Lemma 52.16.11. In Situation 52.16.1 let $(\mathcal{F}_ n)$ be an object of $\textit{Coh}(U, I\mathcal{O}_ U)$. Assume

$I = (f)$ is a principal ideal for a nonzerodivisor $f \in \mathfrak a$,

$\mathcal{F}_ n$ is a finite locally free $\mathcal{O}_ U/f^ n\mathcal{O}_ U$-module,

$H^1_\mathfrak a(A/fA)$ and $H^2_\mathfrak a(A/fA)$ are finite $A$-modules.

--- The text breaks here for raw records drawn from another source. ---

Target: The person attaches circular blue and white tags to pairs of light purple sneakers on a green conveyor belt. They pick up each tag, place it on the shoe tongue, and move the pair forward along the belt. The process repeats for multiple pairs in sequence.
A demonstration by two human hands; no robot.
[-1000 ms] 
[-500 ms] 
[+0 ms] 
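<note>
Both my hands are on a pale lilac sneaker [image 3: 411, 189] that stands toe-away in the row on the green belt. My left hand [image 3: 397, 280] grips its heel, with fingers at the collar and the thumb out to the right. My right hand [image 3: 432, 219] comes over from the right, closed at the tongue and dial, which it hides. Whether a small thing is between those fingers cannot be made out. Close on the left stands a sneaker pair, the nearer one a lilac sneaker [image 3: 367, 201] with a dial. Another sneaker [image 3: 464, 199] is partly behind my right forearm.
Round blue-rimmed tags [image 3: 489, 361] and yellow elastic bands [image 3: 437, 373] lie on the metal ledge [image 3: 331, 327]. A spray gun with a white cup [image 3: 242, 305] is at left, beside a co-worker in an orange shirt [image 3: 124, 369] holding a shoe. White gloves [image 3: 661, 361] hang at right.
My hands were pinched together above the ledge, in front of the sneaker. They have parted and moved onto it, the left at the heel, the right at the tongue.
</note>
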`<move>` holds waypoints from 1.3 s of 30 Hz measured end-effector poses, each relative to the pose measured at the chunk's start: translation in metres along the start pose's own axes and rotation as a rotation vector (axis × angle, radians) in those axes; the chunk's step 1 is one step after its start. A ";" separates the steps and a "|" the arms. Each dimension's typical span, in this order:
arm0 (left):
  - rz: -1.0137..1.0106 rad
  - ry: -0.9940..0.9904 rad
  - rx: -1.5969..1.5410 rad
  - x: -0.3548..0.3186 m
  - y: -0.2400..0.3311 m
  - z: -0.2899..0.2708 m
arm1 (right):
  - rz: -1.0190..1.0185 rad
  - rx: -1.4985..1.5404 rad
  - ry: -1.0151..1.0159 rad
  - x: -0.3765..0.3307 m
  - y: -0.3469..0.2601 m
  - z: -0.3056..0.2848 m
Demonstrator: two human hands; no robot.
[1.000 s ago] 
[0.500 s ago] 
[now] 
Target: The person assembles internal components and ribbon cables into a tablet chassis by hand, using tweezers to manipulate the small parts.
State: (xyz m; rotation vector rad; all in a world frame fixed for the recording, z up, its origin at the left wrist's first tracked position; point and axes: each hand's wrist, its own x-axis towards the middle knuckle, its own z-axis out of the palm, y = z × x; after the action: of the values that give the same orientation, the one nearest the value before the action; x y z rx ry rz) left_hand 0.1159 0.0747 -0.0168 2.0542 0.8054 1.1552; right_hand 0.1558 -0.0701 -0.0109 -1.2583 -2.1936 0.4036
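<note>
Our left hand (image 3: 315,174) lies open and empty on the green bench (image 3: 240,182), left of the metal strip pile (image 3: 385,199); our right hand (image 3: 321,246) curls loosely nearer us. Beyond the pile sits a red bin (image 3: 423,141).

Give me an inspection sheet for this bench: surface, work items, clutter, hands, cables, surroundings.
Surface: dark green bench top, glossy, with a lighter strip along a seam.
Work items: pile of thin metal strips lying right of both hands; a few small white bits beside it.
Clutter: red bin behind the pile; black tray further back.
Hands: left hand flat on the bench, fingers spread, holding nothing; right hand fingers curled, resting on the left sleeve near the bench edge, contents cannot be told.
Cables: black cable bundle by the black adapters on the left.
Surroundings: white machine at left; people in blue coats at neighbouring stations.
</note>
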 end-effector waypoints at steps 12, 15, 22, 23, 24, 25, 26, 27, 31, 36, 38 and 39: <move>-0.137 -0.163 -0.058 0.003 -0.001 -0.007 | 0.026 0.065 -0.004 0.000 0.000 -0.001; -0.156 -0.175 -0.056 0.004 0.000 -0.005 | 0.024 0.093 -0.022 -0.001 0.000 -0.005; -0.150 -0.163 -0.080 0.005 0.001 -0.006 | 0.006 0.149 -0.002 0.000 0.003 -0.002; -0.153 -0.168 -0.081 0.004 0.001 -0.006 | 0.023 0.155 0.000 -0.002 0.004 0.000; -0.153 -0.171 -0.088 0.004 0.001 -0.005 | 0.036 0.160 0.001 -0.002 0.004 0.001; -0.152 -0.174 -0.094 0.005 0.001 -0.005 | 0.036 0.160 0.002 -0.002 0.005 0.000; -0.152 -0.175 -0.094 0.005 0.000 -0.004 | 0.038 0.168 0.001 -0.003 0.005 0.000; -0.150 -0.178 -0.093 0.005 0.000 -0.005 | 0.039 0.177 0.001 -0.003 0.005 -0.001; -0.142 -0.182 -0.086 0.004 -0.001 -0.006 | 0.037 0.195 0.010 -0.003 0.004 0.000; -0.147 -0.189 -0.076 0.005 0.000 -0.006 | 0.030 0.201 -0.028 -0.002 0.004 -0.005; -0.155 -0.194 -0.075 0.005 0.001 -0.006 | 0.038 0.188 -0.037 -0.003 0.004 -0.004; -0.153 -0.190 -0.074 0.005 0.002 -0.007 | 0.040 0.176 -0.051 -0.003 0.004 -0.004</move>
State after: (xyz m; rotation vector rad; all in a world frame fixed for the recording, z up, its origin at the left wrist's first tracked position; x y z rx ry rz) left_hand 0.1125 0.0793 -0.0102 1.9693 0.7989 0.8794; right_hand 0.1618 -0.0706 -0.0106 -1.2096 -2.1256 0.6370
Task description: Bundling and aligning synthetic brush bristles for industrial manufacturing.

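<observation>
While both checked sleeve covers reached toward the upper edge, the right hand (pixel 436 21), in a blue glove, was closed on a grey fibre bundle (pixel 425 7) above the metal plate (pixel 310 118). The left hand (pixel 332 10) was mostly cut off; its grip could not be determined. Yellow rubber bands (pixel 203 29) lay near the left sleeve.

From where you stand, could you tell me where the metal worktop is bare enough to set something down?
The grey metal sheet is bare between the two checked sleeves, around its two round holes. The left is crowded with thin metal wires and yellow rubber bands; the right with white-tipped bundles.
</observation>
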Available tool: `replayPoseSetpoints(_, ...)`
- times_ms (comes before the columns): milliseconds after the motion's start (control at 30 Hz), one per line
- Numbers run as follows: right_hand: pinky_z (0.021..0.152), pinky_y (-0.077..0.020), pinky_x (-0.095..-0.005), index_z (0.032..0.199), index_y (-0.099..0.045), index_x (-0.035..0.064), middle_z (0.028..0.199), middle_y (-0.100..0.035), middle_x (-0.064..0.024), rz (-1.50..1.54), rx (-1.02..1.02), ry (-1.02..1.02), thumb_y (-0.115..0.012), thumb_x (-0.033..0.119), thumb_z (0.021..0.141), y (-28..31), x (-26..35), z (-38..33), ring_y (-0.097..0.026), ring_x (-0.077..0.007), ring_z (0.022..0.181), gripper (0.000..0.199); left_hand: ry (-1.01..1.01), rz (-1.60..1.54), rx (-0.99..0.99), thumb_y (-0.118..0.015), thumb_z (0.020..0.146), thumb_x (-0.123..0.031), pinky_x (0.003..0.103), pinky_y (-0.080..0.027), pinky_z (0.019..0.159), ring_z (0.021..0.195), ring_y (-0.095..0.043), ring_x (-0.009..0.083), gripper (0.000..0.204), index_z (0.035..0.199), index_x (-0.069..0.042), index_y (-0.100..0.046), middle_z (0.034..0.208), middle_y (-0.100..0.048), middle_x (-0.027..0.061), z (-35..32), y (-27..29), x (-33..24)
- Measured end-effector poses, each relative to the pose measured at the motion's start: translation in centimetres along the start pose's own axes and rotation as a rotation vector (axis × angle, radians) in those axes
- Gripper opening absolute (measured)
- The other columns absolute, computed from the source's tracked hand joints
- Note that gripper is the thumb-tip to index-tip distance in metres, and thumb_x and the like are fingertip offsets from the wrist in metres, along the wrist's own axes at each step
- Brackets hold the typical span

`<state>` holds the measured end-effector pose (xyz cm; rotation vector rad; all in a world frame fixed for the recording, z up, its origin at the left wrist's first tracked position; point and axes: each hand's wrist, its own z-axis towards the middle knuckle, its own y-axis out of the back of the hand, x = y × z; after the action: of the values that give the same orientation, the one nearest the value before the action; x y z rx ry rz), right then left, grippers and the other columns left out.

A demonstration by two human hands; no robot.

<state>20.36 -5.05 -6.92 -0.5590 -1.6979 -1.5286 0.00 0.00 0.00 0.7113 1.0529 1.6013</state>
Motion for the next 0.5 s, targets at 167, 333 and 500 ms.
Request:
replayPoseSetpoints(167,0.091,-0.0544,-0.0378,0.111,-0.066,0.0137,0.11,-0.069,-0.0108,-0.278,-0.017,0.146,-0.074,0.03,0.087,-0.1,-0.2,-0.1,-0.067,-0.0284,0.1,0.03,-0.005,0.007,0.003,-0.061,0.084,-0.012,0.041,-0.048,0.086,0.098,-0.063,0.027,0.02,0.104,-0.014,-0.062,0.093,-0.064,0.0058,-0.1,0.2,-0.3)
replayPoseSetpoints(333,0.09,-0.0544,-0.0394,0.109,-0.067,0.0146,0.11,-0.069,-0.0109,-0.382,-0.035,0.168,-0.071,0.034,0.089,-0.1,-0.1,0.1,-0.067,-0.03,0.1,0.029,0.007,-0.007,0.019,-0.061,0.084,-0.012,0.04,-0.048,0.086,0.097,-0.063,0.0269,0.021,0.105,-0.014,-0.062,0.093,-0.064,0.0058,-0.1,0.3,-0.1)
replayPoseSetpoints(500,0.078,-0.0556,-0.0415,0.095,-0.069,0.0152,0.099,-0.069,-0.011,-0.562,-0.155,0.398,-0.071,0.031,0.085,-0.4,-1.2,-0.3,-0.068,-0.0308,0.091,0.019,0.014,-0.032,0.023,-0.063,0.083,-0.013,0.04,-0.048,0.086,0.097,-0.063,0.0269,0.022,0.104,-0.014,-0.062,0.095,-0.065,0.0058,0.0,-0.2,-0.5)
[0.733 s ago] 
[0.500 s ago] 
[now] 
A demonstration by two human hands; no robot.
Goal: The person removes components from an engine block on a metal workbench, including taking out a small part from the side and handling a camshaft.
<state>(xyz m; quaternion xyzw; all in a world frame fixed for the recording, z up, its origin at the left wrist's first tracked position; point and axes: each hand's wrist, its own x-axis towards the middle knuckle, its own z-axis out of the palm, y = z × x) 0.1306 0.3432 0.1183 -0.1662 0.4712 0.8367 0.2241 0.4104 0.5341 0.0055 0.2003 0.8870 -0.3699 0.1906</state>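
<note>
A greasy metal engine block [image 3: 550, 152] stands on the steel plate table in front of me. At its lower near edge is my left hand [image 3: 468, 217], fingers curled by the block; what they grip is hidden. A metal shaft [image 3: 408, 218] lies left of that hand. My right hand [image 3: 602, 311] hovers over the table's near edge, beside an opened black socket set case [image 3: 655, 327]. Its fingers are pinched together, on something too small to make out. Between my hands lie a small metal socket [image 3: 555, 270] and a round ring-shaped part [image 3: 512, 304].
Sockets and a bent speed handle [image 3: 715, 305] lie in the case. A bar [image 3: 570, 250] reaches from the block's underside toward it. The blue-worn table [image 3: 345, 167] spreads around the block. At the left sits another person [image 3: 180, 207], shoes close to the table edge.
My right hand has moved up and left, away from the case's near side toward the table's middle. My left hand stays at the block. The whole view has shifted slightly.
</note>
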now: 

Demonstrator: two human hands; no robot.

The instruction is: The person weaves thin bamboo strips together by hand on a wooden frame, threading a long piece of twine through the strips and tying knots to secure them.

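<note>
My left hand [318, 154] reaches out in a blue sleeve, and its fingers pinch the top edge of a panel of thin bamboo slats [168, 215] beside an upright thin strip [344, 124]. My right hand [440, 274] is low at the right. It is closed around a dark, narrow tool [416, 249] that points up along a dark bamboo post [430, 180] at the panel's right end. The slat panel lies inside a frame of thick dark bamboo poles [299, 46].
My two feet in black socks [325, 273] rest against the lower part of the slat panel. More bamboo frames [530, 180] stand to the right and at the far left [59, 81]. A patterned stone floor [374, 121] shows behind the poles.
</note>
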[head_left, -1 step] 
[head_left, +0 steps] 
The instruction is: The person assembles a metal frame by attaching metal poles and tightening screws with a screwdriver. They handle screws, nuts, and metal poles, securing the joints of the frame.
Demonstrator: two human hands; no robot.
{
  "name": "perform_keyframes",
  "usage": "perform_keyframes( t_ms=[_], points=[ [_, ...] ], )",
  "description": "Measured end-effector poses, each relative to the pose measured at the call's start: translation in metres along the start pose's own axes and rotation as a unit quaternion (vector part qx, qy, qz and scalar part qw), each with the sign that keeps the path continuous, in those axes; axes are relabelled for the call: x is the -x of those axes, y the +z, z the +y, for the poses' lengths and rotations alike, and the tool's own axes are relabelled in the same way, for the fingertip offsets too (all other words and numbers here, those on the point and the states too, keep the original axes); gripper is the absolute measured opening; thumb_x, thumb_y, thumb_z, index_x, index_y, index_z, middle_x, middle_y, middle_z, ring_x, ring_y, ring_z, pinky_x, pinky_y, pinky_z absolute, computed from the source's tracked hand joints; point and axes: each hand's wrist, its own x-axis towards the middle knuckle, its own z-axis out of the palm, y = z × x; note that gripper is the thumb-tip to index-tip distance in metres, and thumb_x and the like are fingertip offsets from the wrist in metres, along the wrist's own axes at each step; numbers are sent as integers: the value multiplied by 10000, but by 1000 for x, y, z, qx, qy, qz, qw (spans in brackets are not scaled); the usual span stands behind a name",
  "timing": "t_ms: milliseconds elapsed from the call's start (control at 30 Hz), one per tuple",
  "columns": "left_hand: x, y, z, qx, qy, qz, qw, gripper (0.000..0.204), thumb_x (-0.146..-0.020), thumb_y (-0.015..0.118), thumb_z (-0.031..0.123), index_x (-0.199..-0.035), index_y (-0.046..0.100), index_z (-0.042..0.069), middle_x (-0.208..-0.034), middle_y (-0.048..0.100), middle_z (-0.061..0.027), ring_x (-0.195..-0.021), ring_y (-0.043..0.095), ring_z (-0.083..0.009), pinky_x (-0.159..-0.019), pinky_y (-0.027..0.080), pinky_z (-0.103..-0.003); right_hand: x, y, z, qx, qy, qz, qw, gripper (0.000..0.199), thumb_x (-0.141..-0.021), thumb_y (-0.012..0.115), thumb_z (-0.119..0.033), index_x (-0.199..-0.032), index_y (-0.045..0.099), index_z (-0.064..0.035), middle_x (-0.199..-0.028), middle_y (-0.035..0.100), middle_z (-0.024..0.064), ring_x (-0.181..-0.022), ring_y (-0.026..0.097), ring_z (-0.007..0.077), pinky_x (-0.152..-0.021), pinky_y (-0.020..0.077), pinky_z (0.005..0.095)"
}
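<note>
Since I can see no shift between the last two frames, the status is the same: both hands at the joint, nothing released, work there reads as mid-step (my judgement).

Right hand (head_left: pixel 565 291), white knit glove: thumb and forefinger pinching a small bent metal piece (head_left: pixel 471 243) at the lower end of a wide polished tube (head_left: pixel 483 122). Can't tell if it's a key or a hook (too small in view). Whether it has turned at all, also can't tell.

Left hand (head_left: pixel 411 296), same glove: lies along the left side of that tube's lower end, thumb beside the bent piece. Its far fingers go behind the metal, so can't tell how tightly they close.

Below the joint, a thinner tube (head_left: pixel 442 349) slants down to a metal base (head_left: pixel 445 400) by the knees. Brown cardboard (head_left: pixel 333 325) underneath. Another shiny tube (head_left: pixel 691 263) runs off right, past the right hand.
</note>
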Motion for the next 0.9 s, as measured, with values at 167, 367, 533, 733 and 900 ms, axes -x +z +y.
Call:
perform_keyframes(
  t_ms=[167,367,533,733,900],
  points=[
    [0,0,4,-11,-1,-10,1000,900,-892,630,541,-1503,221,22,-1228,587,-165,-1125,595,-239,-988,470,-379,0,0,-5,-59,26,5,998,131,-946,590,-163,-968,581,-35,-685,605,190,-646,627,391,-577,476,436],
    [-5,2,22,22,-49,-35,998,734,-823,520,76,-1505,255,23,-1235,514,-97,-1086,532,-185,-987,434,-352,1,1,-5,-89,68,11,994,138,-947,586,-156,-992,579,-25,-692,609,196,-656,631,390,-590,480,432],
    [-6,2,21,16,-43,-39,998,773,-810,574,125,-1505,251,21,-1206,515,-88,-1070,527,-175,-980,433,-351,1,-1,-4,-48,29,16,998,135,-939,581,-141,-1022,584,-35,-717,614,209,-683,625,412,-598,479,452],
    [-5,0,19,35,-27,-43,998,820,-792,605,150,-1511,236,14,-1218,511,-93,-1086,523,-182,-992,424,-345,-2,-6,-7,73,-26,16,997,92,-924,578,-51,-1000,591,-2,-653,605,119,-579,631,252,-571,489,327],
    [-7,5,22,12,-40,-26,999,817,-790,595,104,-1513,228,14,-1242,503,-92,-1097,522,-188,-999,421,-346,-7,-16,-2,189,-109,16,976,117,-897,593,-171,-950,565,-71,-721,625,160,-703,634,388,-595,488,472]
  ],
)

Then $(\mathcal{F}_ n)$ extends canonically to $X$. In particular, if $A$ is complete, then $(\mathcal{F}_ n)$ is the completion of a coherent $\mathcal{O}_ U$-module.

**Proof.**
We will prove this by verifying hypotheses (a), (b), and (c) of Lemma 52.16.10.

Since $\mathcal{F}_ n$ is locally free over $\mathcal{O}_ U/f^ n\mathcal{O}_ U$ we see that we have short exact sequences $0 \to \mathcal{F}_ n \to \mathcal{F}_{n + 1} \to \mathcal{F}_1 \to 0$ for all $n$. Thus condition (b) holds by Lemma 52.3.2.

As $f$ is a nonzerodivisor we obtain short exact sequences

\[ 0 \to A/f^ nA \xrightarrow {f} A/f^{n + 1}A \to A/fA \to 0 \]

and we have corresponding short exact sequences $0 \to \mathcal{F}_ n \to \mathcal{F}_{n + 1} \to \mathcal{F}_1 \to 0$. We will use Local Cohomology, Lemma 51.8.2 without further mention. Our assumptions imply that $H^0(U, \mathcal{O}_ U/f\mathcal{O}_ U)$ and $H^1(U, \mathcal{O}_ U/f\mathcal{O}_ U)$ are finite $A$-modules. Hence the same thing is true for $\mathcal{F}_1$, see Local Cohomology, Lemma 51.12.2. Using induction and the short exact sequences we find that $H^0(U, \mathcal{F}_ n)$ are finite $A$-modules for all $n$. In this way we see hypothesis (c) is satisfied.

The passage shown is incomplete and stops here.